Back to the camp, Emma and Jesse receive us with coffee and cookies and we share the last ‘alfajor’ of ‘La Chocolatería’ that we had saved for the summit. It’s a precise operation but we manage somehow to cut it into five pieces! The expedition is not over yet. We still have more than 80 km of ice field to get through the Paso del Viento. Two more days in the middle of one of the most spectacular mountain landscapes in the world, enjoying the simple joys of skiing, pulling the sled and enjoying the views of the west face of Cerro Torre. But all good things must come to an end and when we leave the glacier, we transfer the load from the sleds to our backs again and the accumulated fatigue is noticeable.

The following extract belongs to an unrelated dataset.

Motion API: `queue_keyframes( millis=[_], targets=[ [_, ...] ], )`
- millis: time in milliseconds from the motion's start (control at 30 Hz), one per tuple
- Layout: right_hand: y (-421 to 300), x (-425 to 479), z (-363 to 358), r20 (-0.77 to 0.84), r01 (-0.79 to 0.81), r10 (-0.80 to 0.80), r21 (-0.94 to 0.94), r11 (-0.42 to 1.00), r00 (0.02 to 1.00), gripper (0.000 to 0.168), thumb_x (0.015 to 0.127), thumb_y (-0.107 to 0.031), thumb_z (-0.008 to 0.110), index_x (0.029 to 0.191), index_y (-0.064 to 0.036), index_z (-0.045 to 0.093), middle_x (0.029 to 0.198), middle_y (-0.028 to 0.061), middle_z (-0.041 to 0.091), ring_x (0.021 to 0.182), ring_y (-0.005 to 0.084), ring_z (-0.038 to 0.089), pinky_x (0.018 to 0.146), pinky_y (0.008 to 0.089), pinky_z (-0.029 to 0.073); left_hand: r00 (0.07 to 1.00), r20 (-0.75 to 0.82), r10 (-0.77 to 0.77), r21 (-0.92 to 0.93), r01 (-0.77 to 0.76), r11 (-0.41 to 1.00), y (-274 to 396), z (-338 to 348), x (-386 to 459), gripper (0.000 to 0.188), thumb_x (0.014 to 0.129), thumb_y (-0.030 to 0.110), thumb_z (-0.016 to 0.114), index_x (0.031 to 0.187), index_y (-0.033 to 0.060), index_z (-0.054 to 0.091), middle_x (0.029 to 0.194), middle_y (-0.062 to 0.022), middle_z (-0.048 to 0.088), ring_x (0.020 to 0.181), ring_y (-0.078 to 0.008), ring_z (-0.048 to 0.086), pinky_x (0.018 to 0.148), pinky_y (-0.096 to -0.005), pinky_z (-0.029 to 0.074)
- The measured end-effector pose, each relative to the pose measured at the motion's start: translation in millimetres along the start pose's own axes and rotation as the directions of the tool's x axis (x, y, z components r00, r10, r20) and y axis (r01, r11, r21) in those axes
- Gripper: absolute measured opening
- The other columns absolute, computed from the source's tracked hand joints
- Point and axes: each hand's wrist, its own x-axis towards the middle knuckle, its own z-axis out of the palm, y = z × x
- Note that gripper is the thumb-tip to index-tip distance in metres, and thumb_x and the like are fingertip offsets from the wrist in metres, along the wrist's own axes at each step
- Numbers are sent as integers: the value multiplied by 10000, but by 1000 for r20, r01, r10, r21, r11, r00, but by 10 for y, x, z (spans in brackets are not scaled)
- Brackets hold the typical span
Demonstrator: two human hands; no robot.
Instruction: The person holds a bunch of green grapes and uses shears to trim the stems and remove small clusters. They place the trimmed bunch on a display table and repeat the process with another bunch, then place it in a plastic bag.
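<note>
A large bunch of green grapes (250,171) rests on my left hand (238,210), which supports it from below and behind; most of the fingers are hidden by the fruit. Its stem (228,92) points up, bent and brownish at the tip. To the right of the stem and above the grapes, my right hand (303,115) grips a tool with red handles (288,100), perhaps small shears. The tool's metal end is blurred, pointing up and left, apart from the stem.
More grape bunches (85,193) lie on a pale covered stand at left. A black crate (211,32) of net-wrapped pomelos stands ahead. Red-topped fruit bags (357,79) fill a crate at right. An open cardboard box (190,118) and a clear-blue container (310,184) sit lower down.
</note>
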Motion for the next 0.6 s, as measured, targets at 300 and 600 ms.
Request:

Another two days, crossing the mythical Paso del Viento – yet without a wisp of wind - take us back to El Chaltén, where we arrive late in the evening. Everyone’s going out for dinner and enjoying the artisanal beer festival and we, broken from fatigue ‘close the loop’ of 145 km in seven days of activity, head straight to bed!
 
In summary: I still have not seen the Pacific from the summit of Lautaro, but I have enjoyed some of the best moments of my mountain life. José didn’t get the night shot he dreamed of because of the full moon, but got home with many other spectacular, award-winning images to add to his portfolio. And Pedro? He returned with batteries recharged and a new mission; to make the first solo traverse of the Fitzroy skyline, now more than ever convinced that he prefers to drag a haulbag up a wall, than carry it on his back...
 
So, success or failure? I am still not sure. But was it worth it? Of course!"